▸ **Work request**
In the data, extract each line that holds the string "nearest".
[Opening The input section]
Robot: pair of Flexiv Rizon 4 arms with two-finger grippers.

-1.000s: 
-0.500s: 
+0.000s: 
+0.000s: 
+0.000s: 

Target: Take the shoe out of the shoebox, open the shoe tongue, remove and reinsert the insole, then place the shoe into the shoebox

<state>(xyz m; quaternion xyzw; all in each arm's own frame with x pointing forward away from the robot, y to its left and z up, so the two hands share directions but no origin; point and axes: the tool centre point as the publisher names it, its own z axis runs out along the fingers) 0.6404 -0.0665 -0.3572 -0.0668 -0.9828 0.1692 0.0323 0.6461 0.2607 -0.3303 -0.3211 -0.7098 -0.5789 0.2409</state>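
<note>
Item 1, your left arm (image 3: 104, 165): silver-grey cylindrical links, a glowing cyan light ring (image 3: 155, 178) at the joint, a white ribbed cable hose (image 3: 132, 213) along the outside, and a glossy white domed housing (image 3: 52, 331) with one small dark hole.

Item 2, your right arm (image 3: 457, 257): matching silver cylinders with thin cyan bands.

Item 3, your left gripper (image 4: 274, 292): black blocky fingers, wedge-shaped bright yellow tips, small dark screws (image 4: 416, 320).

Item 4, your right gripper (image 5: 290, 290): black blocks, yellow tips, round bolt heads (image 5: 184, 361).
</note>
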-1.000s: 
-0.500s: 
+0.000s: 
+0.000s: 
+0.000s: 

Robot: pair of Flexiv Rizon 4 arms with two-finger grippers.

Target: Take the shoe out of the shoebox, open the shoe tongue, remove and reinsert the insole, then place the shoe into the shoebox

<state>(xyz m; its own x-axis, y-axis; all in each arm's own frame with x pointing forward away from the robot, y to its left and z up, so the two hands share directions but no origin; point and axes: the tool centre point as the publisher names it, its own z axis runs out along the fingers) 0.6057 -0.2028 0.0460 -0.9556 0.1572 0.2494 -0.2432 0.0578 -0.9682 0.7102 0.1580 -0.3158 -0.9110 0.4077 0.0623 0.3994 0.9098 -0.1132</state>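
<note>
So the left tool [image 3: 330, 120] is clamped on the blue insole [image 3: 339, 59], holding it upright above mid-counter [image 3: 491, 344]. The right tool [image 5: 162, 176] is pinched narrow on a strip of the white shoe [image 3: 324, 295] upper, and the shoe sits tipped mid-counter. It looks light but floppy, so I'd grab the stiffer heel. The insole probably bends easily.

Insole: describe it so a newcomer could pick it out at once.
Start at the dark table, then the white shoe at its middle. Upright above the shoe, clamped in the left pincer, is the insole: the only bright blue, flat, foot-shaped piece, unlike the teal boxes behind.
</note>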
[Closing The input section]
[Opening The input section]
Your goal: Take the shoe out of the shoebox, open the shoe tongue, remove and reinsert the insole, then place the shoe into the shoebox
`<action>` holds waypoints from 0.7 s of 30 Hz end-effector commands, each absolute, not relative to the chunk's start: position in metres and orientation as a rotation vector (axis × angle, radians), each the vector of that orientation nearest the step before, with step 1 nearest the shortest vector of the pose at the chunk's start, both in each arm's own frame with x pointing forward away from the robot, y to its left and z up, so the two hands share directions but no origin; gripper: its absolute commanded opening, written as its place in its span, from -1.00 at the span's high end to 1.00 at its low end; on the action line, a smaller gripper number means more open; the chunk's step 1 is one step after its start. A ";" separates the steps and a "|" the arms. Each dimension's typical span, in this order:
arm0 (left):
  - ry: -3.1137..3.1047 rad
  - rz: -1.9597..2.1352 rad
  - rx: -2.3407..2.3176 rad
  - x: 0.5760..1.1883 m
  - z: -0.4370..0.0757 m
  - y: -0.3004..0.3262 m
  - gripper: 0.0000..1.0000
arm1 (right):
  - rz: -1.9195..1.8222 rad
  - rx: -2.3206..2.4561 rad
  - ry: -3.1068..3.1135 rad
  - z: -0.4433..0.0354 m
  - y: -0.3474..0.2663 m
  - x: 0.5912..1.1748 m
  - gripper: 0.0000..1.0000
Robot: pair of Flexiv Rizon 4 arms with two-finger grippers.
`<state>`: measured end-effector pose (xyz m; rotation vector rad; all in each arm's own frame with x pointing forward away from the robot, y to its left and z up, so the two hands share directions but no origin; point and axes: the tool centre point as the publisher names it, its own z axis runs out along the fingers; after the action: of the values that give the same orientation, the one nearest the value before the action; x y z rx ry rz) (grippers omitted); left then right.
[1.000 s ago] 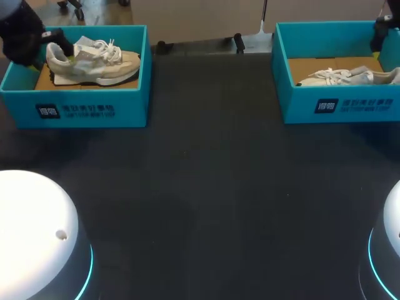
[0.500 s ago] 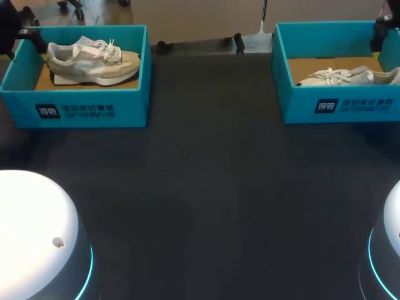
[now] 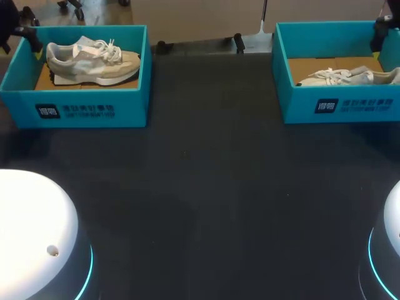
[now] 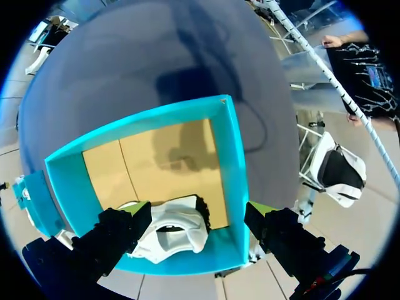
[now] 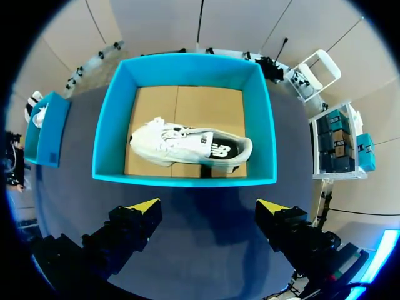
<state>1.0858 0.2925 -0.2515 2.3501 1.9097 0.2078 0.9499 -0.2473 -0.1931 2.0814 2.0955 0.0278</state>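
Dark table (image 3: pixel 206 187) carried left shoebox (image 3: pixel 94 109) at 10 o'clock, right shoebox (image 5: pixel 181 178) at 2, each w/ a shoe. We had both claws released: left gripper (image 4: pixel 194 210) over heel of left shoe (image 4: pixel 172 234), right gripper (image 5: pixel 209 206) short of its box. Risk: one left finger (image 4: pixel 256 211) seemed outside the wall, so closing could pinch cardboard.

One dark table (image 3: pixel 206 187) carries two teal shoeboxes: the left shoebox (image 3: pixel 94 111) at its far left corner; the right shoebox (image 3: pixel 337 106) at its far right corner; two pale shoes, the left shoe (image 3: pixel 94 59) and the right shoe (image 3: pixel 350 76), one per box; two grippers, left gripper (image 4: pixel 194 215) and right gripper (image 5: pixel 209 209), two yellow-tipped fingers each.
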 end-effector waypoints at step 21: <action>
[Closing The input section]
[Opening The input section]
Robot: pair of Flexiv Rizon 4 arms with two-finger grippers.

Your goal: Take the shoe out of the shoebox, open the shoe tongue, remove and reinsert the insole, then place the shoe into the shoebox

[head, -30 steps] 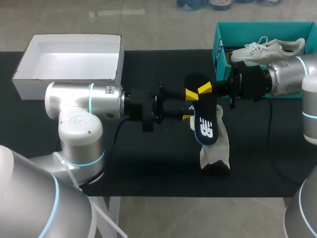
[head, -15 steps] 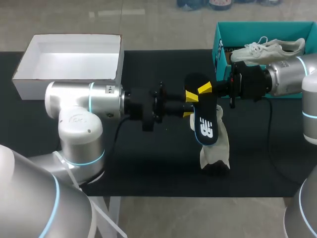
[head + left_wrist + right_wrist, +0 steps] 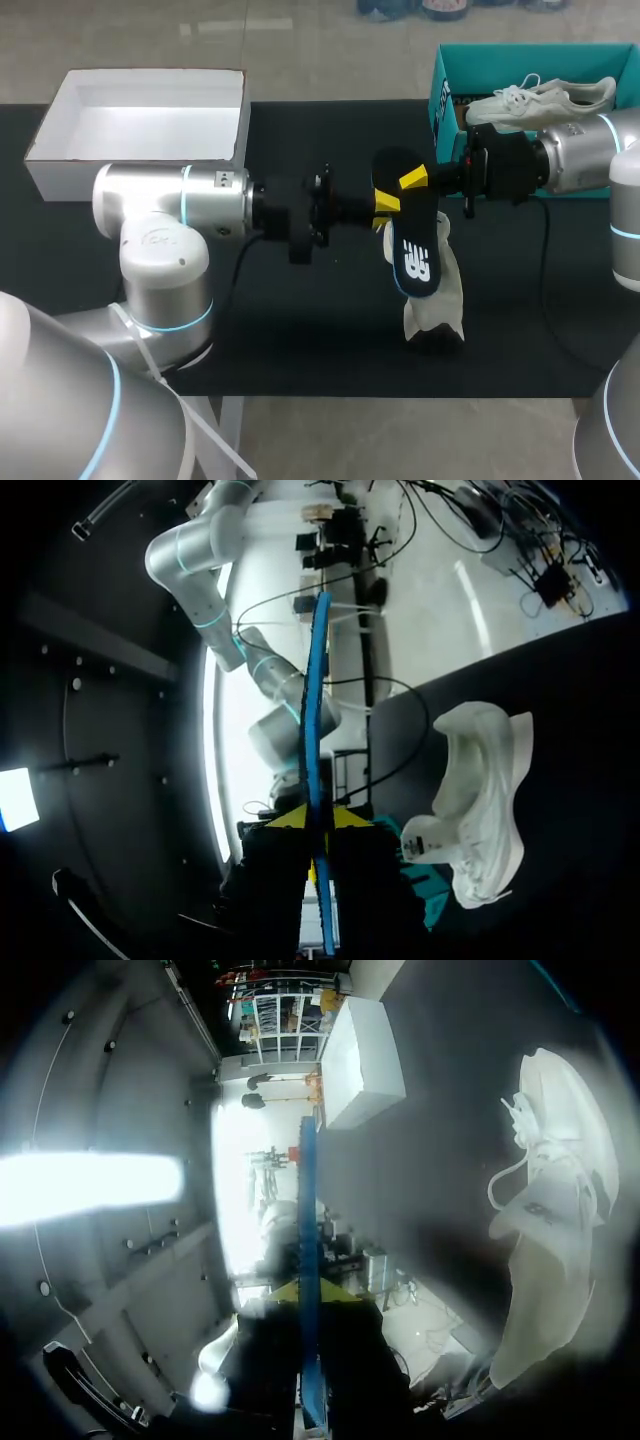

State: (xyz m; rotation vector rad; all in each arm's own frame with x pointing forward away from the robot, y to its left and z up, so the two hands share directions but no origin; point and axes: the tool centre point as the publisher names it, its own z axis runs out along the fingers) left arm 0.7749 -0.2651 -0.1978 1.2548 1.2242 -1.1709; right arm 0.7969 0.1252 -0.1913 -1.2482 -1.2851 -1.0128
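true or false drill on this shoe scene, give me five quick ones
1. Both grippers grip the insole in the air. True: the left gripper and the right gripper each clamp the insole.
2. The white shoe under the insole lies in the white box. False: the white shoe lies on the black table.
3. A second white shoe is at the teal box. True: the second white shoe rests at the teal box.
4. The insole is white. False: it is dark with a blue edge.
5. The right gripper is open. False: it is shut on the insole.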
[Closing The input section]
▸ **Finished task**
`<action>` holds waypoints from 0.7 s of 30 Hz end-effector commands, each absolute, not relative to the chunk's start: position in metres and orientation as a rotation vector (axis × angle, radians), each the vector of that orientation nearest the step before, with step 1 nearest the shortest vector of the pose at the chunk's start, both in each arm's own frame with x pointing forward away from the robot, y to its left and z up, so the two hands share directions but no origin; gripper: its absolute commanded opening, written as its place in its span, from -1.00 at the span's high end to 1.00 at its low end; on the action line, a smaller gripper number means more open; the chunk's step 1 is one step after its start. A ";" separates the steps and a "|" the arms. Each dimension's typical span, in this order:
`<state>`: measured end-effector pose (xyz m; rotation vector rad; all in each arm's own frame with x pointing forward away from the robot, y to its left and z up, so the two hands share directions but no origin; point and axes: the tool centre point as the publisher names it, its own z axis runs out along the fingers; after the action: of the values that give the same orientation, the one nearest the value before the action; x y z rx ry rz) (grippers omitted); left then right.

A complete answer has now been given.